How would you characterize your creative process as you worked on this piece? (ex: fast and furious, slow brew, fits and starts) This project is the largest one I have ever undertaken, and also my first after graduating school. It has felt at times like a bit of a marathon. I’ve spent more time feeling completely overwhelmed than I think on any other project I’ve done. I worked pretty slowly and consistently throughout the process, just putting in hours. It’s sort of magic when things begin to come together in that way.

On the website for Tracing the Pass, there are two versions of the documentary: a 50-minute version and a 25-minute version. How did you decide what to cut out for the shorter version? What was most important to you to keep? It was really important to me that people who would only be watching the shorter version would get a complete story. Because the film is structured between multiple profiles and vignettes, the editing mostly equated to me having to let go of entire profiles. This was hard– at first the shorter version just felt like an eclipsed version of the full film. But after moving the order around, it started to feel like its own, separate piece.

What writing or other artistic expression has had a profound impact on your writing? Why? I consider myself a photographer before a filmmaker, so thinking about images photographically has always informed my video work. And when I am photographing, I am often thinking about elements of the photo sculpturally, though to a lesser extent when I am shooting video.

How do photographic projects like “Life of a Liveaboard” inform your film work, especially in how you approach trying to capture the character of a person or place? While shooting “Life of a Liveaboard” I spent 24 hours with a family on the boat they lived on in Portland, Maine. 24 hours is generally a strange, almost intrusive, amount of time to hang around people you don’t know. You see the way they sleep, how they eat, wake up, go to the bathroom– there’s a guard that drops. I think whether I am spending 24 hours with my subjects or not, I am most interested in those moments of vulnerability and authenticity, and that extends through my photographic and film practice.

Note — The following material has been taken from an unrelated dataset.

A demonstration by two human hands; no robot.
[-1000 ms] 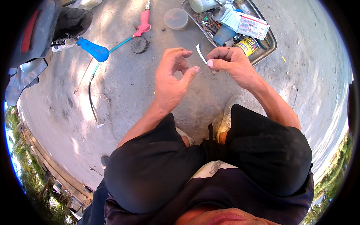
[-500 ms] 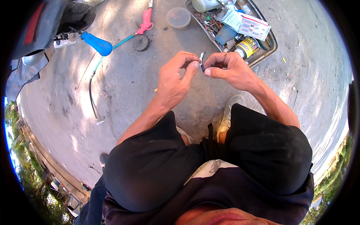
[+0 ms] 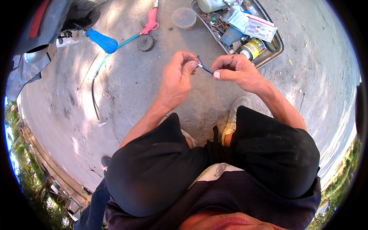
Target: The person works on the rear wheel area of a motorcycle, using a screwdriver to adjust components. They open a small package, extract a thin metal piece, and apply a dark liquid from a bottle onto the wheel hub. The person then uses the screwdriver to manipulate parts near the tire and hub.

Where do you create? Tell us about your workspace. After leaving school I no longer have any sort of consistent studio space, so my workspace has been really variable. It’s really wherever I can plug in my laptop and use wifi, though I try not to work at home.

Who has been influential in your writing/creative work? Why? Some of my favorite photographers are Daniel Shea, Bryan Schutmaat, Alec Soth, Joe Leavenworth and Nan Goldin. Each of them have different and distinct ways of approaching place and people. Another big influence for me has been the filmmaker and past professor of mine, Travis Wilkerson. I think there is a real slow pacing to his work that has stuck in my mind. Everything in stories now feels very urgent and immediate, so I find myself more interested in work that resists that.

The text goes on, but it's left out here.